Aside of nominating myself, I would nominate Cian Lynch and John Kiely as ASOTY 2019. Close the thread and just give the joint award.


#42

Nomination: Una Mullally.

A vital voice in Irish society, who consistently writes with honesty and compassion and displays superb knowledge.

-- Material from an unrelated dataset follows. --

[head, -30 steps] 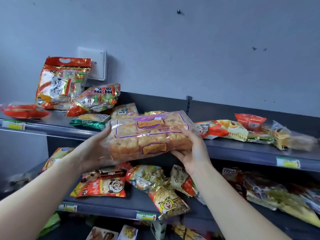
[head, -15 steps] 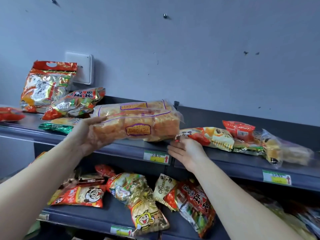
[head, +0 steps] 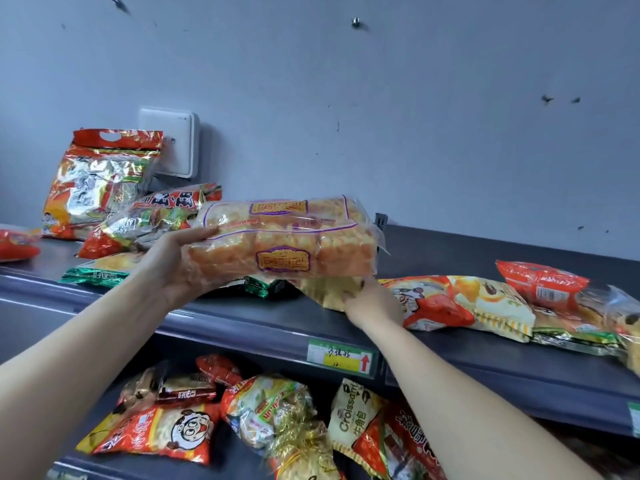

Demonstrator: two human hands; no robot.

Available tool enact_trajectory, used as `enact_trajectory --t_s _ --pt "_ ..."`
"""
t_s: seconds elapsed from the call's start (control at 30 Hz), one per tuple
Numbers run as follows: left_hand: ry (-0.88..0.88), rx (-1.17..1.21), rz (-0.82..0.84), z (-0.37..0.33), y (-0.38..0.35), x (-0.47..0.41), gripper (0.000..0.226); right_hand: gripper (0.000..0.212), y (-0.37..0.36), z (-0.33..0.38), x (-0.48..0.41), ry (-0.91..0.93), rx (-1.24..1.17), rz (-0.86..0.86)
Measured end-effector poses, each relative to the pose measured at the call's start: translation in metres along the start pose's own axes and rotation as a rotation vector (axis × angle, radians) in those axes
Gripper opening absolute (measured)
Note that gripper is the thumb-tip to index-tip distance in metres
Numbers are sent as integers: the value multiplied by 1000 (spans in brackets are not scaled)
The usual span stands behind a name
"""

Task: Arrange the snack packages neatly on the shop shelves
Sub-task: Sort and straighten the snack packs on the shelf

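Your left hand (head: 173,268) grips the left end of the bread pack (head: 287,244), held level just above the dark grey upper shelf (head: 450,258). Your right hand (head: 374,306) reaches under it, fingers curled on a yellow packet (head: 329,289) lying on that shelf. The front edge carries a green-yellow price label (head: 341,356). More packets litter the lower shelf (head: 239,459). Behind is a pale grey wall (head: 381,116), scuffed, with one screw (head: 355,22) and a white box (head: 173,140) at left.
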State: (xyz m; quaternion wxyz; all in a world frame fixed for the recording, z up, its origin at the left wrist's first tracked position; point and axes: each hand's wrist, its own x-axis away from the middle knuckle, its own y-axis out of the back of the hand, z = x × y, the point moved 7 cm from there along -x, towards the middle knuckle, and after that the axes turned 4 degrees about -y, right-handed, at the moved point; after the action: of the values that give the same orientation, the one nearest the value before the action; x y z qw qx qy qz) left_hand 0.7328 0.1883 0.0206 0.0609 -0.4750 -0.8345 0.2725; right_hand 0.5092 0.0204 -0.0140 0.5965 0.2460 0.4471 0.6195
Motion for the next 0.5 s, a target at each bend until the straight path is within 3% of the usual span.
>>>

And, best of all, winds the fuck out of shrieking neanderthal creeps.


#43

Pj mcmanus


#44

She’s clearly unwell and roaring her on while sniggering in the background does her no favours.


#45

She’s hit and miss, very good most of the time but sometimes very poor.


#46

Sniggering at somebody having cancer does you no favours.


#47

John Doyle


#48

Aishling Creedon

John Thompson.

Both From cork


#49


#50

Pat McDonagh


#51

Romesh Ranganathan


#52

Johnny - romesh’s mate


#53

Taoiseach Varadkar… He says we won’t starve (unless we run out of high end dinners)
The Cunt. The


#54

Huh?


#55

We "may be unable " to source ready to go dinners like you’d get in Marks and Spencer to loosely paraphrase our leader.
Fuck all good to lads below in Aughawillian.


#56

Surely the Willies are self-sufficient?


#57

You can bet it. They ate their young to keep the headcount below 400.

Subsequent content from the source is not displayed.